In my country, being a teacher is not easy; it’s demanding—but only if you want to do a good job—and saying that it’s not well paid is a nicely put understatement (I could say a lot on that matter, but, like Bartleby the Scrivener, “I’d prefer not to”), and in the last two decades it’s also been 100% deprived of success. I write on these topics because I need to remember how things used to be for me, so I think I may sound like a teacher once too often.
Analyzing stories has become a pastime for me, indeed, and I hope that writing about those analyses can be useful for somebody, preferably some true reader or a teacher. I think life is also a set of stories that can be analyzed, and when you think you understand some of these stories, then you can probably write some decent fiction that hopefully somebody will like (and better, they’ll tell you so).

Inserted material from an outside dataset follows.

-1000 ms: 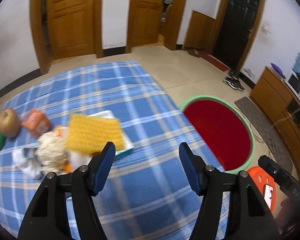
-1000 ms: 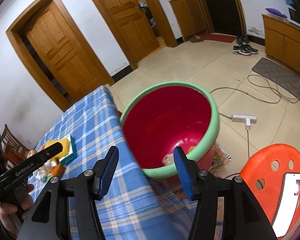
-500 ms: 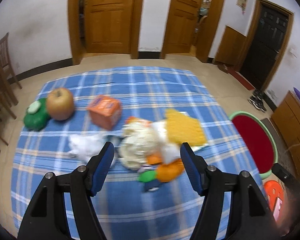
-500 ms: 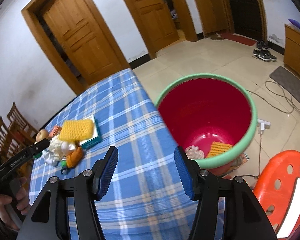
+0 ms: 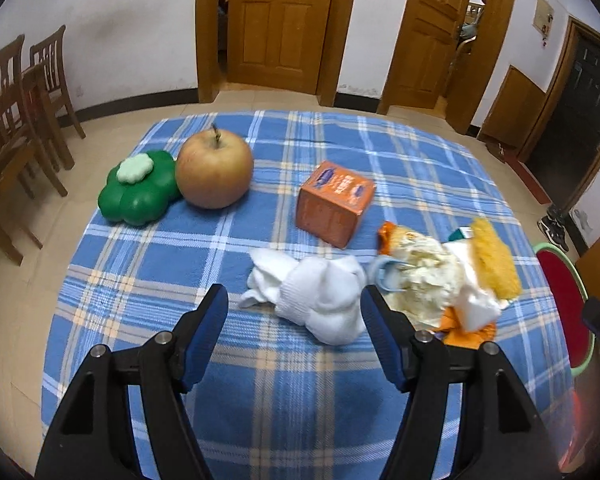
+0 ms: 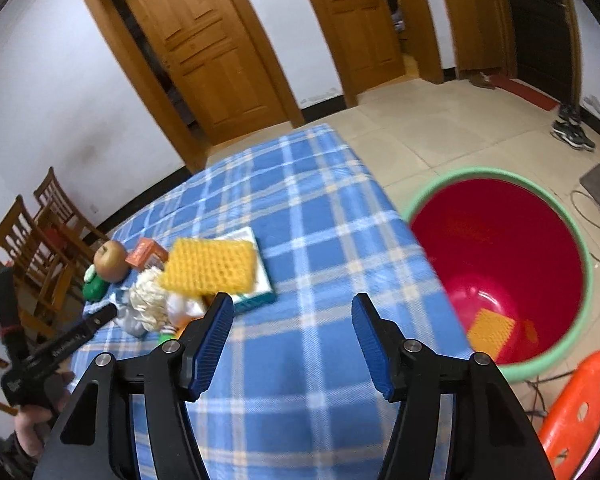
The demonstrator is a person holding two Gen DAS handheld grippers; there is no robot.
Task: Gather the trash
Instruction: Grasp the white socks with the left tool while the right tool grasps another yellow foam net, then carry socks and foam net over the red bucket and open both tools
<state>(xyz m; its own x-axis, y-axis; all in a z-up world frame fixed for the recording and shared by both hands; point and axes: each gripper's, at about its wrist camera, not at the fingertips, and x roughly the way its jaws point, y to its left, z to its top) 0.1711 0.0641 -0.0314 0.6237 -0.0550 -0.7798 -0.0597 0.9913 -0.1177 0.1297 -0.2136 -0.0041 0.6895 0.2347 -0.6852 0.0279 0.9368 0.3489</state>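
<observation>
A heap of trash lies on the blue plaid table (image 5: 172,264): a crumpled white cloth (image 5: 316,300), a cream paper wad (image 5: 424,276), a yellow sponge (image 5: 494,260) and orange scraps (image 5: 464,328). My left gripper (image 5: 294,304) hangs open just short of the white cloth, which lies beyond its tips, untouched. My right gripper (image 6: 292,304) is over the table's right part. Its jaws are opening with nothing between them. The red bin (image 6: 420,200) with a green rim stands on the floor to its right, with a yellow sponge piece (image 6: 490,328) inside.
An apple (image 5: 214,168), a green clover-shaped box (image 5: 138,188) and an orange carton (image 5: 334,204) sit behind the heap. The yellow sponge (image 6: 208,266) rests on a teal-and-white box (image 6: 256,296). Wooden chairs (image 5: 12,120) stand left; an orange stool (image 6: 580,412) stands by the bin.
The left gripper swung left from the bin side to the trash heap and came close to the white cloth. The right gripper drew back from over the bin toward the table, its jaws slightly wider.
</observation>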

Fairy tales have evolved along with the societies they live in; this is how they thrive, otherwise they die out—or linger like a ghost with an unfinished business, struggling to remember what it was about—. The world used to be a more violent place, apparently, and although an argument on paradigms could prove this impression wrong, all of us can see that things are at least a lot, lot, different than they used to be two hundred or a thousand years ago. A story like the one I’ve written about is full of gore and hostility that we can hardly appreciate because our mental encyclopedias are now so much wider and full of Hollywood FX and SciFi.
I totally agree with you when you say that it can be hard for fiction to represent real life if the go easy on it; I think that the understanding of this issue has led us to Reality TV (which I think I might hate a little). But I can see that trying to connect reality and fiction and do something to better the world out of it totally make sense: The Grimm brothers tried to reinforce social and family values of their time in their versions of fairy tales; and a century and a half later, Bettelheim (accused of plagiarism and all) would tell us that children who had undergone traumatic experiences (e.g. war) could resolve their conflicts vicariously by reading fairy tales (because their heroes and heroines overcame impossible obstacles; if they could, why couldn’t they).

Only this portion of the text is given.